What you need to do ->
Among the records below, find the lines that contain "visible" and copy each of them.

■ ■ ■ ■ ■

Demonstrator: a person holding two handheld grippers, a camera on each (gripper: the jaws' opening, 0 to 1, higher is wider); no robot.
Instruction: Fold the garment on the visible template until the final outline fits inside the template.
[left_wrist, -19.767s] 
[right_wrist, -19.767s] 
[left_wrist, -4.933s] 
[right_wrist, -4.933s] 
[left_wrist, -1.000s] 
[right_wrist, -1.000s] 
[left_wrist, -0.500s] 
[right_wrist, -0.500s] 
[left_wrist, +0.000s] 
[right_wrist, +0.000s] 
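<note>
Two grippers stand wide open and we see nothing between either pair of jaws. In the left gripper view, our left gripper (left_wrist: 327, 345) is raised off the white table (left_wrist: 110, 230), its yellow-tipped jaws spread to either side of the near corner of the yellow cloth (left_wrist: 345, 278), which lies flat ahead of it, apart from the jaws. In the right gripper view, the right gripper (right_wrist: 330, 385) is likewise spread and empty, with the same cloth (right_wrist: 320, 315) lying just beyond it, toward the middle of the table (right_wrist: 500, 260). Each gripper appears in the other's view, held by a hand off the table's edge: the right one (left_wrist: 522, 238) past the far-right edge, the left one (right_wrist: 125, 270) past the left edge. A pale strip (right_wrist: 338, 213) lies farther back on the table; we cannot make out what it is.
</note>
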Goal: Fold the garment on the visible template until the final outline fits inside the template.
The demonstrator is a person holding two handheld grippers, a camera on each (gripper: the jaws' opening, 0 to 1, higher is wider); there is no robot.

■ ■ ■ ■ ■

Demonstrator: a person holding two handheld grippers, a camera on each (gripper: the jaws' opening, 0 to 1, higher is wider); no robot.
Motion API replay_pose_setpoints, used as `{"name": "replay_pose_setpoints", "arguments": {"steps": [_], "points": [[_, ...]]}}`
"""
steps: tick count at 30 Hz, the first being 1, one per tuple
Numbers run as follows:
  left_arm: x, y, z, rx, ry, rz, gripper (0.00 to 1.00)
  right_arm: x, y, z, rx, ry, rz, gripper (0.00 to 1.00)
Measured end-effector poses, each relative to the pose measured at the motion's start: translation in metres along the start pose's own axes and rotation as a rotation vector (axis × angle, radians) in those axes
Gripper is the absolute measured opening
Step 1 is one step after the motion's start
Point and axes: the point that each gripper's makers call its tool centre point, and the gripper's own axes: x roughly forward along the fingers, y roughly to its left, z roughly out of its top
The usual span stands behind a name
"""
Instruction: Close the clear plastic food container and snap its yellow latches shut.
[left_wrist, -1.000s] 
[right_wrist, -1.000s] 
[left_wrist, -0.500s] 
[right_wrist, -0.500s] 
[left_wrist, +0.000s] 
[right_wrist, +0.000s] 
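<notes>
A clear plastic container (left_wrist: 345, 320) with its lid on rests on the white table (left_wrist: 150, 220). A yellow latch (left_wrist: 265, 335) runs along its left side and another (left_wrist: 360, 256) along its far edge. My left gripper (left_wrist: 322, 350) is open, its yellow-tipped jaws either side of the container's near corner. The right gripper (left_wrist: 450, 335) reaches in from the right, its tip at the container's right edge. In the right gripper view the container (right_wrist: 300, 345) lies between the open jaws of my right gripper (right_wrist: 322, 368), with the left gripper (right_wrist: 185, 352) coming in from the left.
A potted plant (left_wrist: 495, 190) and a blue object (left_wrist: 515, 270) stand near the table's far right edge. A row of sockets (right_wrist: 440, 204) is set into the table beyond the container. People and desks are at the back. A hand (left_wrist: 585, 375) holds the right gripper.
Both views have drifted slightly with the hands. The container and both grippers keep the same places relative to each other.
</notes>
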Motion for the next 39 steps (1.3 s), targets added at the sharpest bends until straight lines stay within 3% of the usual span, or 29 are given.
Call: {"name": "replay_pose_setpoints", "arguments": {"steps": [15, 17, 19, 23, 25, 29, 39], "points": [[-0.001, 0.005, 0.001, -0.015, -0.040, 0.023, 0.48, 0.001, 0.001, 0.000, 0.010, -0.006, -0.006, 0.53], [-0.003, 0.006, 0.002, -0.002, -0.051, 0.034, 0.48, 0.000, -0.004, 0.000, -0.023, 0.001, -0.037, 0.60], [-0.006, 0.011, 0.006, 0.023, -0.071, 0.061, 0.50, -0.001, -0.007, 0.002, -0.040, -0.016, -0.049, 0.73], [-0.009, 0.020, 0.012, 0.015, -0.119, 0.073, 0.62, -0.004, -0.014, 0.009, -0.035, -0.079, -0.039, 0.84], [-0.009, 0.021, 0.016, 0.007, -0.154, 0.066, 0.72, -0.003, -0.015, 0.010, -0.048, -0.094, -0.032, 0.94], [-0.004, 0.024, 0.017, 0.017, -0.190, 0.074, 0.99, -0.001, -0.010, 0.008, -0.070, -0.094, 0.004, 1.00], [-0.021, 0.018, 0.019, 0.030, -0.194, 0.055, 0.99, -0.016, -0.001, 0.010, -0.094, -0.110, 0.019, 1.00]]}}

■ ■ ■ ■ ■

Task solution ->
Instruction: Fold the garment on the visible template until the final outline fits inside the template.
Goal: Fold the garment on the visible template until the final outline fits inside the template.

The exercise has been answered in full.